Content ID is a fully-automated digital rights management tool on the YouTube platform that scans videos and notifies the rights holder if their video clips, images, or audio have been used without express permission.
Limited ads
If you are a part of the YouTube Partner Program that means your channel is monetized, then some of your videos might get the dollar sign ‘yellow’ or you’ll see ‘limited or no ads’.
This icon means that you’ve turned on monetization for a video, but YouTube’s automated systems or policy specialists believe that video does not meet its advertiser-friendly content guidelines. You may earn less revenue on this content (because fewer ads are likely to appear) compared to content that’s suitable for all advertisers.
Unlisted Video
When you upload a video on your YouTube channel, you’ll get the option to make your video Public, Private, Unlisted, or Scheduled in the visibility section. If you set your video to ‘Public’ that means anyone on YouTube can see your video. They’re posted on your channel when you upload them and show up in search results and related video lists.

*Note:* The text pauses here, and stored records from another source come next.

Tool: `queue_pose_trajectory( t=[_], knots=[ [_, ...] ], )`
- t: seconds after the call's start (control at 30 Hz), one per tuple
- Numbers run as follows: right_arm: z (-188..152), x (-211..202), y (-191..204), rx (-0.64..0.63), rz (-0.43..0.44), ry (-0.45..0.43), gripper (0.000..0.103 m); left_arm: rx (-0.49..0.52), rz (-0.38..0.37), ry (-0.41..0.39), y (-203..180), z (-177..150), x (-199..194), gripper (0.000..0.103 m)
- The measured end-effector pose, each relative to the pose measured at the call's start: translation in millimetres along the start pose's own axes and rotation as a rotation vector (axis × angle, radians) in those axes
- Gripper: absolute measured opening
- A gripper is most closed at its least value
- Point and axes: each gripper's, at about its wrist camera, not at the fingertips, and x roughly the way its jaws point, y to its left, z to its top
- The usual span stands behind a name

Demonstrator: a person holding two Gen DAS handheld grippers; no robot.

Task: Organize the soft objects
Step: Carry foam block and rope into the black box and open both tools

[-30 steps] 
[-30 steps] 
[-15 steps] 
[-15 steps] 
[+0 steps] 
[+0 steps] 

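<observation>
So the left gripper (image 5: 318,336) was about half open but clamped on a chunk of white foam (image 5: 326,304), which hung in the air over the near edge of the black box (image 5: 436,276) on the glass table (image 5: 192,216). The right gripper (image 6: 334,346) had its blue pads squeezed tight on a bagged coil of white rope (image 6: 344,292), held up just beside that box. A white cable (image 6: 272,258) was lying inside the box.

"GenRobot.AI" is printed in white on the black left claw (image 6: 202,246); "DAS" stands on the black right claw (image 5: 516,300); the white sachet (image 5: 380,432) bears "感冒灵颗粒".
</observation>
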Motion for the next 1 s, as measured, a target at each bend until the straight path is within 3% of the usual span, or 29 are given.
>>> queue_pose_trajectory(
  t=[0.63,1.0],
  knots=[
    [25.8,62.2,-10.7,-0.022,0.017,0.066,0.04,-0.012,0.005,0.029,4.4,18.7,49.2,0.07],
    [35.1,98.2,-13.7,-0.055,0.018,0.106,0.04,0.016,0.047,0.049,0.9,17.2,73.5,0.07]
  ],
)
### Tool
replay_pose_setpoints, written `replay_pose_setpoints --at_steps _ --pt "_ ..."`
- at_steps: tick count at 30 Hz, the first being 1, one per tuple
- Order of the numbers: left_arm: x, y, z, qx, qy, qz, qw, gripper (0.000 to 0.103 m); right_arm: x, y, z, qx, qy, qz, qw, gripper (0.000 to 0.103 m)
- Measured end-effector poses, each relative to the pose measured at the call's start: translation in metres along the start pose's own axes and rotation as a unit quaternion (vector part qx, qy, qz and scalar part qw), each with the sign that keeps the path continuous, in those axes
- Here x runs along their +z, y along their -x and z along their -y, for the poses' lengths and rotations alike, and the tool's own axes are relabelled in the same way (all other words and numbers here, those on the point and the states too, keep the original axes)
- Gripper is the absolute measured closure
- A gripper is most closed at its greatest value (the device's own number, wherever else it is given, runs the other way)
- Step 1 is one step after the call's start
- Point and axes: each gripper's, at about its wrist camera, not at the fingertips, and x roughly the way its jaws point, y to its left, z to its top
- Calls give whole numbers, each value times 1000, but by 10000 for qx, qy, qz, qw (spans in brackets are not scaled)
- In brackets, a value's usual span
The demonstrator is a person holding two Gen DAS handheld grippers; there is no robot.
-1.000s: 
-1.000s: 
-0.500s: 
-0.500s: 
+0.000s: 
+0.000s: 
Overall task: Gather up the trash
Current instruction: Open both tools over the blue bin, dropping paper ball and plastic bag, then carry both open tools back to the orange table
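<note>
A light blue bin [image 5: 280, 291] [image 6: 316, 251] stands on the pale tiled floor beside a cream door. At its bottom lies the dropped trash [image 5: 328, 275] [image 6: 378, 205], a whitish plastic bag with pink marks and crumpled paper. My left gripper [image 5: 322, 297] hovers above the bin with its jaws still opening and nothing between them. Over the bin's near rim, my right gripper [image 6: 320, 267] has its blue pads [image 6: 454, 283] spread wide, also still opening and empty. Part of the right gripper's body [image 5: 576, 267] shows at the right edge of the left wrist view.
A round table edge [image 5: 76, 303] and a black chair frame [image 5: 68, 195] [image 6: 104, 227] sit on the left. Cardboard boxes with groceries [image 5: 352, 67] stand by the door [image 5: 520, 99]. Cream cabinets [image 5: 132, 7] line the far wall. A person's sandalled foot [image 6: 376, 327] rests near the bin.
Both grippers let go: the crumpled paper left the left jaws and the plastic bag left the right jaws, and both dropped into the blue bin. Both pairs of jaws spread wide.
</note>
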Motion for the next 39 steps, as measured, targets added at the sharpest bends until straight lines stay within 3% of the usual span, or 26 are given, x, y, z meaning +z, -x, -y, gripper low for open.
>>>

Private videos and playlists can only be seen by you and whomever you choose. And, unlisted videos and playlists can be seen and shared by anyone with the link to that video.
Realtime Views
In the Analytics section in YouTube Studio, you’ll get to see real-time views. It usually tells the number of views you’re getting in the last 48 hours and the last 60 minutes, you can see this data selecting any of these. Real-time views tell you how your channel is performing currently and which videos are getting more views.